TASK DIRECTIONS:
Say, as a bare number, how many lines of the listing hold "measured".

◇ ◇ ◇ ◇

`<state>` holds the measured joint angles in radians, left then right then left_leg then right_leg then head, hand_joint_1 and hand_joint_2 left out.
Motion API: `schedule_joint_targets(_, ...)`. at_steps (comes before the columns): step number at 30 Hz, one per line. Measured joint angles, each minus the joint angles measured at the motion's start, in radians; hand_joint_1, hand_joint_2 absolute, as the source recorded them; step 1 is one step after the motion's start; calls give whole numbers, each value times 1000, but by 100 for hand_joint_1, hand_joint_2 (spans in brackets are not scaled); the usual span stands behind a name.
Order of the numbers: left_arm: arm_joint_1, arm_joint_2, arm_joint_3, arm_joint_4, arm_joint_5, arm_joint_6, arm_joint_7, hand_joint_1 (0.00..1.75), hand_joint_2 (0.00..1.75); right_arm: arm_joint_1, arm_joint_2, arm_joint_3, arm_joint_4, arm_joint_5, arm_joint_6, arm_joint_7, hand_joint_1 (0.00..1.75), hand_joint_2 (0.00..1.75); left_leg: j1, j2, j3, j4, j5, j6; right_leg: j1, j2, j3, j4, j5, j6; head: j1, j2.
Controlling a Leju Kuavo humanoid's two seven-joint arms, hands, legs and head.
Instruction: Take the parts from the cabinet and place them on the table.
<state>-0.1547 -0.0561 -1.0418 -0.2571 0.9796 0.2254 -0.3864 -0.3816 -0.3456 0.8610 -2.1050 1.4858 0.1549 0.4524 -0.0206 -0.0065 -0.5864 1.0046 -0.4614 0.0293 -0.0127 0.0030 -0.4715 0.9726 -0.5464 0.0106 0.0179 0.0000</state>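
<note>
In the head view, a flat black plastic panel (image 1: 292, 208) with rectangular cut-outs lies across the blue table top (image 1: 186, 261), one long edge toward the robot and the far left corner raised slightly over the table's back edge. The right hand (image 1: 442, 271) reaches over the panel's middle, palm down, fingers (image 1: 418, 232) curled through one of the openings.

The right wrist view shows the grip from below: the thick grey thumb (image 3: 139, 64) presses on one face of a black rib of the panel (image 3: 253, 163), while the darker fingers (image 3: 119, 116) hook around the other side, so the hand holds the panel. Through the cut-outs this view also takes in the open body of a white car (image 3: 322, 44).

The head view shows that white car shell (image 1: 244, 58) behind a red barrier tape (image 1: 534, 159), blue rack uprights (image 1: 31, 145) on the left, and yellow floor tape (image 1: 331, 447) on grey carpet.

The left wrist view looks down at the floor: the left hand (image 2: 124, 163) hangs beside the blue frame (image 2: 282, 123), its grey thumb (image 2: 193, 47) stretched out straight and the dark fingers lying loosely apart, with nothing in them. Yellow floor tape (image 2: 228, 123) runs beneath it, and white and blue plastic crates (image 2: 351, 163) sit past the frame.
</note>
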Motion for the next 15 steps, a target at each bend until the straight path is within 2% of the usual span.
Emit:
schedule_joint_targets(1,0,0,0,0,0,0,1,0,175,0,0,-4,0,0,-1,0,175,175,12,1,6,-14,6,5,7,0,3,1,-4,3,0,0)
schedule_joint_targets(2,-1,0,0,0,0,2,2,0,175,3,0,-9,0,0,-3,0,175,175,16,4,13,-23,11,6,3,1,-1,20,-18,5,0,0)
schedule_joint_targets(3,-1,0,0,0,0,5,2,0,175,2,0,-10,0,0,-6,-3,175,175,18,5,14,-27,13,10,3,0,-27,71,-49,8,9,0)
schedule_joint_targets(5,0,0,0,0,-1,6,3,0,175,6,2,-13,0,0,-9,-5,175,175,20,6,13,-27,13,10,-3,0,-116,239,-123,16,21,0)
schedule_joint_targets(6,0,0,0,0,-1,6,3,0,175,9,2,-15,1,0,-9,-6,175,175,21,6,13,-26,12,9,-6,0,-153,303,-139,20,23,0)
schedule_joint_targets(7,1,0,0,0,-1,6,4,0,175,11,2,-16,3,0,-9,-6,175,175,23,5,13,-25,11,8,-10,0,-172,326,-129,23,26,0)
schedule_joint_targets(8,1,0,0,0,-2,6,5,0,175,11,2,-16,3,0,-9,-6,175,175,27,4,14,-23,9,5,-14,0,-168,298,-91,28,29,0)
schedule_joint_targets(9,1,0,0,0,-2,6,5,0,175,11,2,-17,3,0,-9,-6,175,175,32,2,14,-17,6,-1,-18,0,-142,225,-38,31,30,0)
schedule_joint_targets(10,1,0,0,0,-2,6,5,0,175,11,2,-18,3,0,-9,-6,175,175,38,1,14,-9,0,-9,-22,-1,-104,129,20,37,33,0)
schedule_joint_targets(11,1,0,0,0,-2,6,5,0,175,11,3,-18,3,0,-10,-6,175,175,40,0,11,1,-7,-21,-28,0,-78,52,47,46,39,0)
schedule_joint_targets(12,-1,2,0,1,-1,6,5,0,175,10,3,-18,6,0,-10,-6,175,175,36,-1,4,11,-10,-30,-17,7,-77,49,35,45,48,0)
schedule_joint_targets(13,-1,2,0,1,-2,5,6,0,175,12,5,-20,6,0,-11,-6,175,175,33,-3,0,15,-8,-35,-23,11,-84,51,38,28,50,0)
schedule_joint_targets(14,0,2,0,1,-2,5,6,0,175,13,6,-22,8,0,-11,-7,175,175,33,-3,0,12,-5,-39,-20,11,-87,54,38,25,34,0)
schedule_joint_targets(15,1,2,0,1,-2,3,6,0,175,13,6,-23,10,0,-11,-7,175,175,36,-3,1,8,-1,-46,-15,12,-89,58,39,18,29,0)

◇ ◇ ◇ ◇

WRITTEN REPLY:
2